▶ What you should do:
The complete data, repeated exactly, should form your response.
[Start of Attachment]
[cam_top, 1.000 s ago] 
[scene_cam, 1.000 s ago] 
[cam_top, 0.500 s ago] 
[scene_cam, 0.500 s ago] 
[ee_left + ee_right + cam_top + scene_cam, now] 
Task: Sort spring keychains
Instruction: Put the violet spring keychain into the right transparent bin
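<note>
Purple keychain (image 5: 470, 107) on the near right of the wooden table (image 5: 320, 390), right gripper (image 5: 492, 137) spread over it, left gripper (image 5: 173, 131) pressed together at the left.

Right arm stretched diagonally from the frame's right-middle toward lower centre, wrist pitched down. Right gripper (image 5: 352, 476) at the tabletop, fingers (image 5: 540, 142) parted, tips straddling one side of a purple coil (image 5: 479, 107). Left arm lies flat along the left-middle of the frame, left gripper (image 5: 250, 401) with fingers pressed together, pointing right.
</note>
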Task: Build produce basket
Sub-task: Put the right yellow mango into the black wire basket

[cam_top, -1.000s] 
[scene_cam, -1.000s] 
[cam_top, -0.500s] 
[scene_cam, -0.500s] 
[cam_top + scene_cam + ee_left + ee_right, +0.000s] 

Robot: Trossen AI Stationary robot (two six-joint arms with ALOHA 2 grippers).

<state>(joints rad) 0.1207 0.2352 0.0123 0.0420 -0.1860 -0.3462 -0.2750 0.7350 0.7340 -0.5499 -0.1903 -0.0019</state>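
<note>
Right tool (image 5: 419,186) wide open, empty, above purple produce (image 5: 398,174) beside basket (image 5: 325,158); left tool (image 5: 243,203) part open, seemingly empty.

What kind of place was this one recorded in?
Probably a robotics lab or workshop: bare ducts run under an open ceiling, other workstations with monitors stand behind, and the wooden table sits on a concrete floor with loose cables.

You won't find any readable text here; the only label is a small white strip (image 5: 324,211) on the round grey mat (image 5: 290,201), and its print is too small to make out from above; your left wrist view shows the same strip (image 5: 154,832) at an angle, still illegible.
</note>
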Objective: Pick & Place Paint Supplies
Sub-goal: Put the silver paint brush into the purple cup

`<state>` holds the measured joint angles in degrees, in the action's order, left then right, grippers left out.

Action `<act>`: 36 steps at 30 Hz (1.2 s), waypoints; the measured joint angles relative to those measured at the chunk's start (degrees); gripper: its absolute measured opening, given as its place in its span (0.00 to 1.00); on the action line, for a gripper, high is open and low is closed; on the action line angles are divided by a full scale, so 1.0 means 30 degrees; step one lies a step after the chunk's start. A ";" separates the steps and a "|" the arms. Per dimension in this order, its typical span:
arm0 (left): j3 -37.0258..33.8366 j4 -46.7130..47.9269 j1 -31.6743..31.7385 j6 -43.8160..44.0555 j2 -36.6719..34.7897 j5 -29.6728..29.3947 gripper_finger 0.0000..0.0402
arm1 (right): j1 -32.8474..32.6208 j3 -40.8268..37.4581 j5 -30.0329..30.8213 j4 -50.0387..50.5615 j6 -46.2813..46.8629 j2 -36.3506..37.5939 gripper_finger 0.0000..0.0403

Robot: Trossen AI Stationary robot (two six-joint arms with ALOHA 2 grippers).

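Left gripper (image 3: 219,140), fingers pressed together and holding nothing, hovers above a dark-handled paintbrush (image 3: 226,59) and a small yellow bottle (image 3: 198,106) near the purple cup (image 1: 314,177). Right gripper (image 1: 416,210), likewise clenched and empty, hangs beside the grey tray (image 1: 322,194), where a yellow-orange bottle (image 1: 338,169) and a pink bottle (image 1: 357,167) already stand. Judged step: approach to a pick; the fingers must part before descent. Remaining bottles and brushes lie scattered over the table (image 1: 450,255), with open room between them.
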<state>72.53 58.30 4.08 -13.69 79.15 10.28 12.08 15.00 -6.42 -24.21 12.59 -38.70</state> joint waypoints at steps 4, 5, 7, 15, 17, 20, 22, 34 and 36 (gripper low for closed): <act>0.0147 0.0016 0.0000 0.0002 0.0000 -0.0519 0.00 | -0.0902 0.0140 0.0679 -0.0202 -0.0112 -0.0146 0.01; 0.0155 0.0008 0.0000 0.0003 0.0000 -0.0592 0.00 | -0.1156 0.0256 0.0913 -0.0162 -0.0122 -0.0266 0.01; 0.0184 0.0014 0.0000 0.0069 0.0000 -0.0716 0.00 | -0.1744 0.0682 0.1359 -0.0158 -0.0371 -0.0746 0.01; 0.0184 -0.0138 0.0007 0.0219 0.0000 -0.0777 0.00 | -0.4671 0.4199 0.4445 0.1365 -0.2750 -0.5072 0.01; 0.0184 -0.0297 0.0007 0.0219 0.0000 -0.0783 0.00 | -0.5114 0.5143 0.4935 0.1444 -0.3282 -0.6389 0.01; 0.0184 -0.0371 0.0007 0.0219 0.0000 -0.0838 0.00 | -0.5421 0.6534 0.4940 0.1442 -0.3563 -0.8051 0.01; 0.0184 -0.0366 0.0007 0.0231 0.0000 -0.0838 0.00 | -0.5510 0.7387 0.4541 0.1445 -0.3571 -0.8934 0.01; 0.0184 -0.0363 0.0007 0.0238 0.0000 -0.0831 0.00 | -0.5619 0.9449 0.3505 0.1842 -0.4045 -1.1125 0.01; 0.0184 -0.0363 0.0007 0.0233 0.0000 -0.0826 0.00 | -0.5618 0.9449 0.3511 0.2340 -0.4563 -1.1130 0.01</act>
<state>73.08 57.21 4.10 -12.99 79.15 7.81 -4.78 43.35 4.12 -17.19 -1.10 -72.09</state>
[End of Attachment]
▶ Response to this exercise:
[cam_top, 1.000 s ago] 
[scene_cam, 1.000 s ago] 
[cam_top, 0.500 s ago] 
[scene_cam, 0.500 s ago] 
[ee_left + ee_right + cam_top + scene_cam, now] 
Task: Sort spring keychains
Instruction: Put the violet spring keychain into the right transparent bin
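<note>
Purple keychain (image 5: 470, 107) on the near right of the wooden table (image 5: 320, 390), right gripper (image 5: 492, 137) spread over it, left gripper (image 5: 173, 131) pressed together at the left.

Right arm stretched diagonally from the frame's right-middle toward lower centre, wrist pitched down. Right gripper (image 5: 352, 476) at the tabletop, fingers (image 5: 540, 142) parted, tips straddling one side of a purple coil (image 5: 479, 107). Left arm lies flat along the left-middle of the frame, left gripper (image 5: 250, 401) with fingers pressed together, pointing right.
</note>
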Task: Build produce basket
Sub-task: Put the right yellow mango into the black wire basket

[cam_top, -1.000s] 
[scene_cam, -1.000s] 
[cam_top, -0.500s] 
[scene_cam, -0.500s] 
[cam_top + scene_cam + ee_left + ee_right, +0.000s] 

Robot: Trossen AI Stationary robot (two six-joint arms with ALOHA 2 grippers).

<state>(joints rad) 0.1207 0.2352 0.0123 0.0420 -0.1860 -0.3462 -0.2750 0.7350 0.7340 -0.5499 -0.1903 -0.0019</state>
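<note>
Right tool (image 5: 419,186) wide open, empty, above purple produce (image 5: 398,174) beside basket (image 5: 325,158); left tool (image 5: 243,203) part open, seemingly empty.

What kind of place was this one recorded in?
Probably a robotics lab or workshop: bare ducts run under an open ceiling, other workstations with monitors stand behind, and the wooden table sits on a concrete floor with loose cables.

You won't find any readable text here; the only label is a small white strip (image 5: 324,211) on the round grey mat (image 5: 290,201), and its print is too small to make out from above; your left wrist view shows the same strip (image 5: 154,832) at an angle, still illegible.
</note>
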Objective: Pick & Place Paint Supplies
Sub-goal: Put the silver paint brush into the purple cup

`<state>` holds the measured joint angles in degrees, in the action's order, left then right, grippers left out.

Action `<act>`: 36 steps at 30 Hz (1.2 s), waypoints; the measured joint angles relative to those measured at the chunk's start (degrees); gripper: its absolute measured opening, given as its place in its span (0.00 to 1.00); on the action line, for a gripper, high is open and low is closed; on the action line angles are divided by a full scale, so 1.0 means 30 degrees; step one lies a step after the chunk's start. A ";" separates the steps and a "|" the arms. Per dimension in this order, its typical span:
arm0 (left): j3 -37.0258..33.8366 j4 -46.7130..47.9269 j1 -31.6743..31.7385 j6 -43.8160..44.0555 j2 -36.6719..34.7897 j5 -29.6728..29.3947 gripper_finger 0.0000..0.0402
arm1 (right): j1 -32.8474..32.6208 j3 -40.8268..37.4581 j5 -30.0329..30.8213 j4 -50.0387..50.5615 j6 -46.2813..46.8629 j2 -36.3506..37.5939 gripper_finger 0.0000..0.0403

Robot: Trossen AI Stationary robot (two six-joint arms with ALOHA 2 grippers).

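Left gripper (image 3: 219,140), fingers pressed together and holding nothing, hovers above a dark-handled paintbrush (image 3: 226,59) and a small yellow bottle (image 3: 198,106) near the purple cup (image 1: 314,177). Right gripper (image 1: 416,210), likewise clenched and empty, hangs beside the grey tray (image 1: 322,194), where a yellow-orange bottle (image 1: 338,169) and a pink bottle (image 1: 357,167) already stand. Judged step: approach to a pick; the fingers must part before descent. Remaining bottles and brushes lie scattered over the table (image 1: 450,255), with open room between them.
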<state>72.53 58.30 4.08 -13.69 79.15 10.28 12.08 15.00 -6.42 -24.21 12.59 -38.70</state> joint waypoints at steps 4, 5, 7, 15, 17, 20, 22, 34 and 36 (gripper low for closed): <act>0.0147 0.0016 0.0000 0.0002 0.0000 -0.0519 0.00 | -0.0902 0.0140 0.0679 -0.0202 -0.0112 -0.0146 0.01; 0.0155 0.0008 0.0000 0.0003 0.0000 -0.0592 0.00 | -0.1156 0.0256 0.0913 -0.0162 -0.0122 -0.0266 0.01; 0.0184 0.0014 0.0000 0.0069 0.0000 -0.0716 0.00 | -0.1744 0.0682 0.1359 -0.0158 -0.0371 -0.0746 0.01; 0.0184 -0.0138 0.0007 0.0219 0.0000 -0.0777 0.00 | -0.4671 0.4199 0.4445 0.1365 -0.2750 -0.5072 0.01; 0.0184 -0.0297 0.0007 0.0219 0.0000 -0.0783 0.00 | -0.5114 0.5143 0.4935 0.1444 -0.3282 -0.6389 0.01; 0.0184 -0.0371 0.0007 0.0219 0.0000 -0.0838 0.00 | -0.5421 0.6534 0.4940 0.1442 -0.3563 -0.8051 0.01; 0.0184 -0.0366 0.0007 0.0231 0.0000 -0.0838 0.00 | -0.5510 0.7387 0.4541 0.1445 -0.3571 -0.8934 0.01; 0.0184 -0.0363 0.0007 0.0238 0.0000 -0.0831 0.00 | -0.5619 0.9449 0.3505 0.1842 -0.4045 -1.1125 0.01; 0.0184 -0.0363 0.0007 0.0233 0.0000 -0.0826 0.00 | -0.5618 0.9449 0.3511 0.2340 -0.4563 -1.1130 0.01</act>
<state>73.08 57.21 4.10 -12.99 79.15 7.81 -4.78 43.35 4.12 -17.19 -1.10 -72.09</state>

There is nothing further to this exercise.